“But since we were torn away from you, brothers, for a short time, in person not in heart, we endeavored the more eagerly and with great desire to see you face to face.”
1 Thessalonians 2:17
Letter writing has become a lost art in this era of texts and Snapchats. But for thousands of years, the letter was a vital form of communication. In the absence of smart phones and computers, it was pen and paper (or perhaps quill and parchment) by which people who were separated could communicate with one another. For four years of college and four years of seminary, my grandmother wrote a letter every week. Her letters would include details about family, but also the weather, the trees and flowers and especially the squirrels. But the closer that the letter would be to a break, the more her letter would include her looking forward to seeing me soon. St. Paul’s letter to the Thessalonians twice communicates such yearning (also 3:10). Letters are a blessing, but they are no replacement for being with someone face-to-face.
As a pastor, one of my favorite monthly visits was with a couple who had moved off the family farm and into town, just a few blocks away from the church. They lived close enough that the husband would listen to the early service through a “hearing aid” that the church had for members that would amplify the sound so that they could hear it. It was intended for people attending church, but after this man could no longer physically attend worship at the church, he tried it out and found that they were close enough that it worked at home. His Sunday routine was to listen to his home congregation’s service, then the Lutheran Hour and then one of the other LCMS church services on the radio. He had a greater zeal for God’s Word than most, but he still longed to be with his fellow saints in worship. Listening to the service was a blessing, but it was not the same as worship face-to-face with children and grandchildren, classmates, and friends.
Thanks be to God that we are facing this crisis at a time where the Word of God can be delivered via a multitude of platforms. While the letter to the soldier during World War II was a great blessing, it was not the same as being swallowed up in the arms of loved ones upon safe return home. Though the great-grandparent marvels at the image of the newborn child on the tablet, it is not the same as being able to hold the child. The delivery of God’s Word through electronic means has been a great blessing to Christians, but it is not the same as coming together with others from within our family of faith. Here are some of the things that happen when we gather together on Sunday morning – Tom, the head usher opens the door and greets everyone, Pastor makes a beeline to talk to Chris who is home from college, Margie orders something that she doesn’t need from the youth group because they are raising money for their summer trip, the newlyweds Alex and Anna, who grew up in the church, share a hymnal as they sing, teen-age usher Kyle, helps Esther down the steps from the chancel, big, burly Jim takes a break from the soundboard to hold baby Pete, while the parents go up for Communion, and seemingly everyone goes up to Stacey after the prayer of thanksgiving that she is now in remission.

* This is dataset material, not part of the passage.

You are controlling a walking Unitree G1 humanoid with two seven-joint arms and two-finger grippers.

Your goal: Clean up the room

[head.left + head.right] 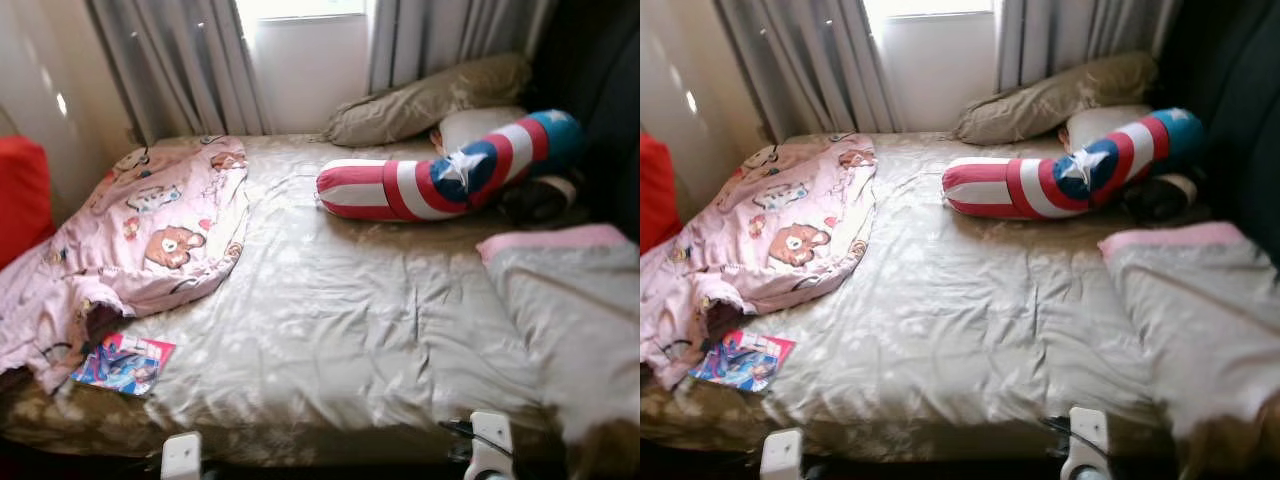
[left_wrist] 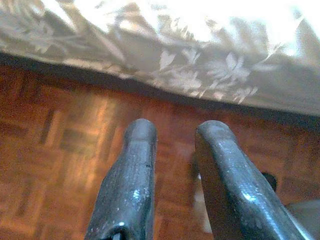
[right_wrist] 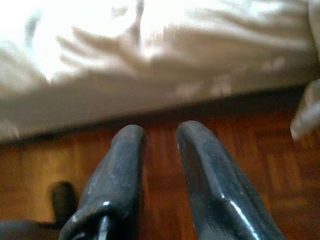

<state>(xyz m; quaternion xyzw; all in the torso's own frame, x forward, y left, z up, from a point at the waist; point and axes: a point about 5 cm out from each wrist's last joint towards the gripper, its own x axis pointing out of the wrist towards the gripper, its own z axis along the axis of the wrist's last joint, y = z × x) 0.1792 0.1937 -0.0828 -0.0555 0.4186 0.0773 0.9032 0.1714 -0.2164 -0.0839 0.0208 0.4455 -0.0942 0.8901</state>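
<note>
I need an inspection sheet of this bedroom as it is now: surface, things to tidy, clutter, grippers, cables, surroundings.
Surface: bed with a wrinkled beige floral sheet.
Job's things: pink cartoon blanket crumpled on the bed's left side; colourful booklet lying near the front left edge, just below the blanket.
Clutter: red, white and blue star bolster across the head end; beige pillow behind it; grey blanket with pink edge on the right.
Grippers: left gripper and right gripper hang low over the wooden floor by the bed edge, fingers slightly apart, holding nothing.
Cables: nothing seen.
Surroundings: grey curtains around a bright window; red cushion at far left.
</note>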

When we come together for worship, it is for the purpose of receiving God’s gifts of Word and Sacrament and responding in praise and thanksgiving. But it is also for seeing one another face to face for the purpose of encouraging one another in the faith, spurring one another on in love and good works, and ultimately being the Body of Christ. Thanks be to God for the blessing of electronic means of proclaiming and receiving the Word during these difficult times. But we are able to say with St. Paul, “since we were torn away from you, brothers [and sisters], for a short time, in person not in heart, we endeavored the more eagerly and with great desire to see you face to face.”
Prayer – O Gracious God, let us not neglect meeting together, but for our own sake and for the sake of our brothers and sisters in the faith, let us come together to stir up one another in love and good works and as we encourage one another as the final day draws near.
Fraternally in Christ,
President Lee Hagan
Thanks to Dr. Mark Seifrid for his insights into Paul’s letters and his desire to visit the churches.